TASK TO COMPLETE = From the line that holds "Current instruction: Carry" down to the last line of the listing below, transcribe exactly and only those lines. Leave pictures out.

▬▬▬

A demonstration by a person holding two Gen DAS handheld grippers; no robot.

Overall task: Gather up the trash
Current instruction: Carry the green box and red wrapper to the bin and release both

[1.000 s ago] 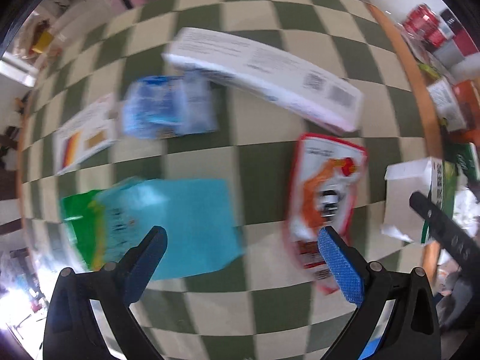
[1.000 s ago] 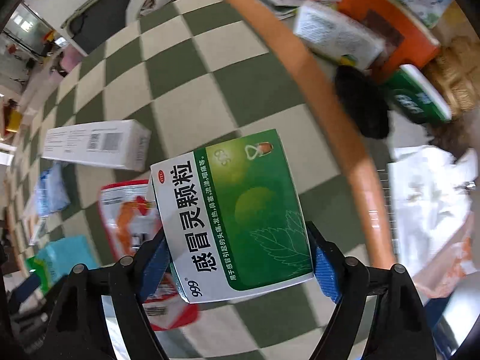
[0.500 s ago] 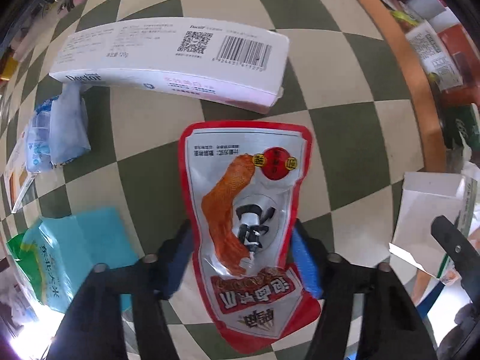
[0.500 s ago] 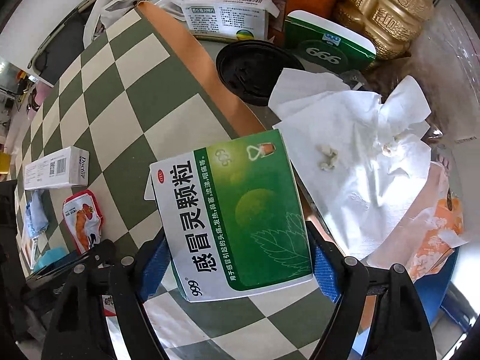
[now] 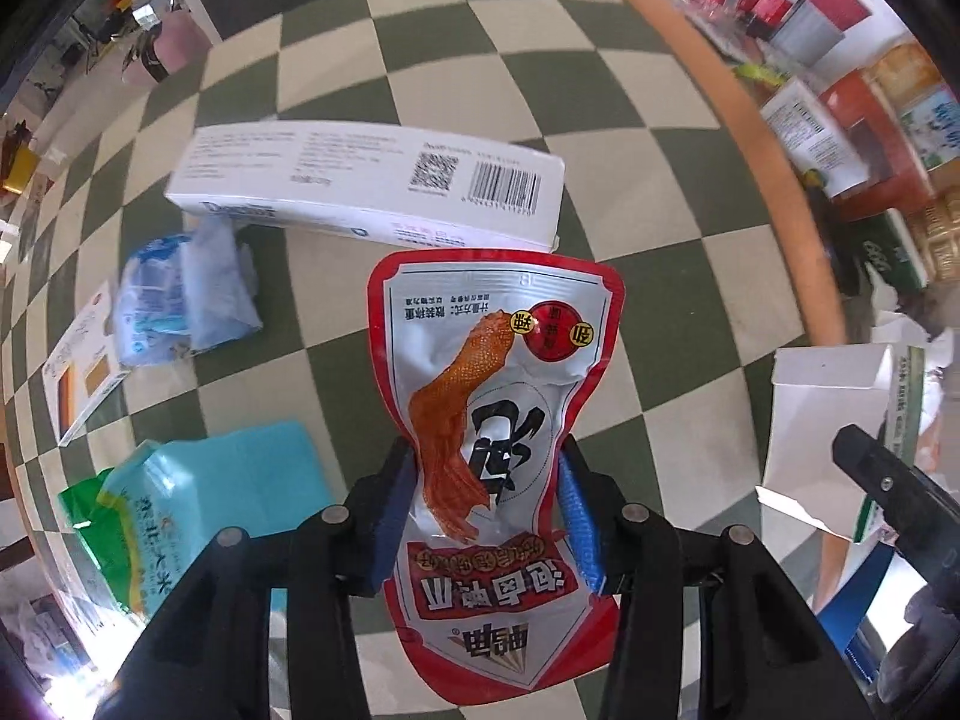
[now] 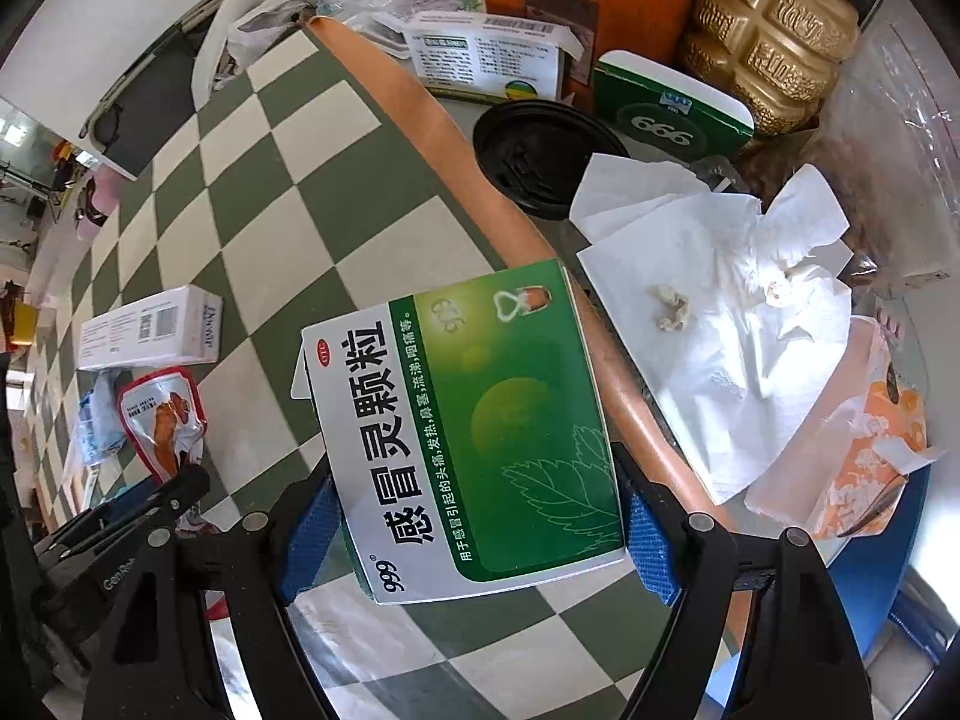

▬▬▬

RESULT BELOW =
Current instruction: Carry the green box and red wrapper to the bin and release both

[1.000 s ago] 
[1.000 s ago] 
[0.500 s ago] 
[0.500 s ago] 
[now] 
[now] 

No additional response is required.